Now - it's important to note that nobody serious is saying "debt unending forever and ever amen". AOC and her 70% marginal tax rate isn't saying "let's spend money forever" she's saying "tax the rich and boons for the poor." But when Obama bumped the debt up something crazy in response to the recession, his spokescritters all had some variation of "debt is overblown" to soothe the talking heads with. "debt is overblown" is every bit as panic-inducing as "gay marriage bakery" and "death panels" to the 'wingers so they're getting themselves spun up into a tizzy over this whole "modern monetary theory" thing well ahead of anyone saying anything more than "I think it should absolutely be a part of the conversation" (which Ocasio-Cortez said to 60 minutes). Everything else she said? That's getting buried.

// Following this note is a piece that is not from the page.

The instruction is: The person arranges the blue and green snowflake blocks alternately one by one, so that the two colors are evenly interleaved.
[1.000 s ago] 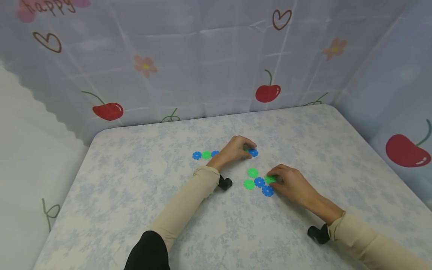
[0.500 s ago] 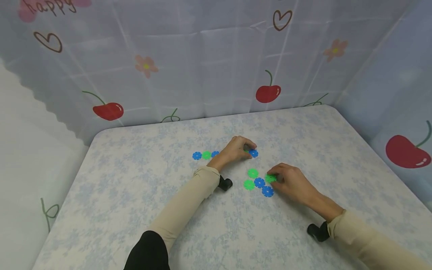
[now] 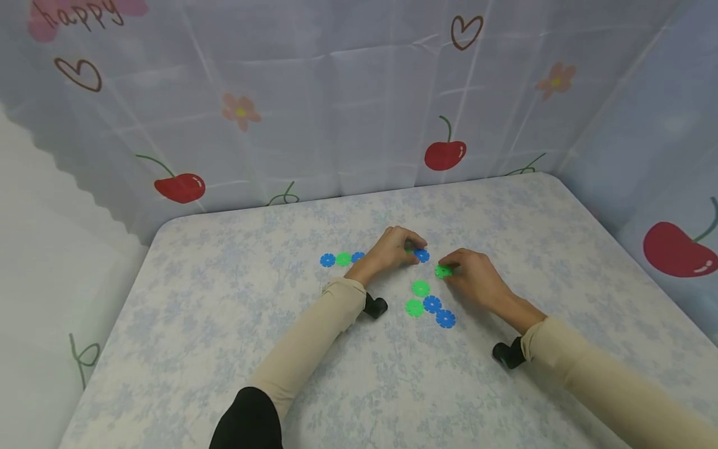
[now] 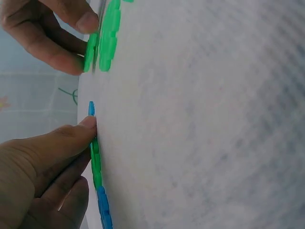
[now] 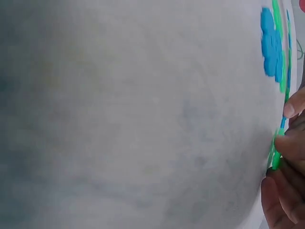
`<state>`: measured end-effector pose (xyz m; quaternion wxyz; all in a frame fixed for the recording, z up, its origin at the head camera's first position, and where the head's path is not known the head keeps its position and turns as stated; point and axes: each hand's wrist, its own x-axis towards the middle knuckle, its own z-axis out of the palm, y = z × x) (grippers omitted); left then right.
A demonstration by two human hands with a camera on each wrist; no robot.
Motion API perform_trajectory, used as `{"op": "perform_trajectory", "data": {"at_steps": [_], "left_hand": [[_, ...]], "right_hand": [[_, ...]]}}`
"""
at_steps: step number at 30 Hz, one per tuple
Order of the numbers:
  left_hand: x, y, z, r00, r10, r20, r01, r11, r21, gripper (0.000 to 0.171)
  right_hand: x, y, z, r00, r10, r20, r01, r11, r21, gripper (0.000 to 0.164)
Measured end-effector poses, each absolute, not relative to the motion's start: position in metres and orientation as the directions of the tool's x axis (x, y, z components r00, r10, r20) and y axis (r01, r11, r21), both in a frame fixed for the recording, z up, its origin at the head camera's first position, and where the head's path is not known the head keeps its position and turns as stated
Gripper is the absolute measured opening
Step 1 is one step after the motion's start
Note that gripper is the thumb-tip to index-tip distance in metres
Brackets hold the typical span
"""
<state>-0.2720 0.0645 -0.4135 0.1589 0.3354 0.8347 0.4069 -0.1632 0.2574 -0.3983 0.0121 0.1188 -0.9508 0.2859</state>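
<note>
A row of alternating blue and green notched plastic discs (image 3: 343,259) lies along the table, partly hidden by my left hand (image 3: 387,249). The thumb and fingers of that hand pinch the row near its right-end blue disc (image 3: 422,255). My right hand (image 3: 477,279) pinches a single green notched disc (image 3: 443,271), a short way right of and nearer than the row's end. The left wrist view shows this green disc (image 4: 90,51) apart from the row and a little above the tabletop. Whether the row's discs interlock under my left hand is hidden.
Loose discs lie nearer me: a green disc (image 3: 421,289), a second green disc (image 3: 414,308), a blue disc (image 3: 432,304) and another blue disc (image 3: 445,318). The pale floral tabletop (image 3: 224,324) ends at a printed curtain (image 3: 336,125). Black wrist-worn devices hang by both sleeves.
My right hand has lifted the green disc away from the loose discs and carried it away from me, closer to the row's right end. My left hand stays in place.
</note>
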Motion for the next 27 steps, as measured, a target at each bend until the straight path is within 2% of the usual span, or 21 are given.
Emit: {"op": "perform_trajectory", "data": {"at_steps": [6,12,22,27], "left_hand": [[-0.272,0.066,-0.414,-0.727,0.686,0.003,0.428,0.451,0.783,0.036],[-0.272,0.065,-0.415,-0.734,0.679,0.002,0.426,0.458,0.780,0.036],[-0.270,0.066,-0.412,-0.735,0.678,-0.008,0.427,0.472,0.772,0.037],[-0.270,0.066,-0.412,-0.736,0.677,-0.001,0.430,0.468,0.772,0.037]], "right_hand": [[-0.174,0.258,-0.399,-0.969,-0.226,0.095,-0.242,0.814,-0.528,0.024],[-0.176,0.255,-0.396,-0.971,-0.235,0.031,-0.217,0.825,-0.522,0.031],[-0.177,0.251,-0.395,-0.936,-0.351,0.030,-0.341,0.880,-0.331,0.023],[-0.183,0.252,-0.394,-0.936,-0.346,0.056,-0.345,0.883,-0.318,0.023]]}}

    "You can pay for it by saving costs on expenditures that we're already doing," she said. "We can do it by saving money on military spending. We can pay for it by raising taxes on the very rich. We can pay for it with a transaction tax. We can pay for it with deficit spending."

    "You recognize that people still ask the question as though I didn't just answer it," she told INSIDER. "Because it's not an interest in the actual answer. It's an interest in the attack and it's an interest in debasing the agenda."

Really, the Left is basically saying "European-style taxes" and the Right is trying to pretend they said "Laffer curve." But I think it's interesting that we're now in the weeds of "what is money, anyway?" considering Occupy Wall Street and the bank bailout is what launched Bitcoin in the first place. When finance is demonstrated to work differently for institutions than for individuals, individuals resort to alternative markets.